Pictures excluded, set down exactly the lines from the one containing "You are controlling" through the final line of the material, and only those.
=== Section Start ===
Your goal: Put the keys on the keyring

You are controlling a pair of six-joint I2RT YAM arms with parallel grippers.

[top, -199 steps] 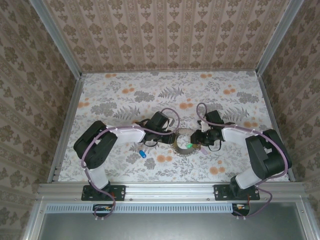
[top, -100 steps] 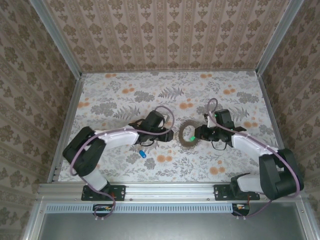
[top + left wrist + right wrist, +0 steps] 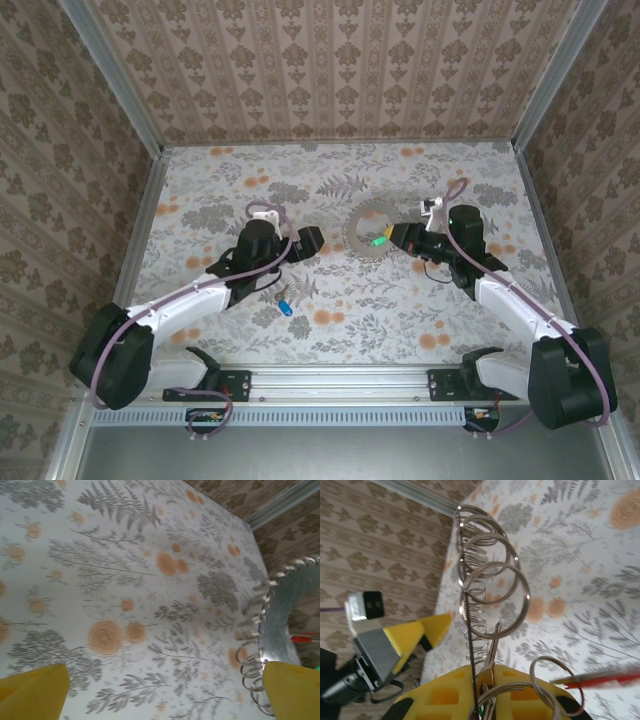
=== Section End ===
» **Task answer**
You are controlling a pair of six-joint I2RT YAM arms with parallel grippers.

[top, -199 steps] 
[top, -100 steps] 
[top + left wrist + right wrist, +0 steps] 

Nothing more is required for this answer.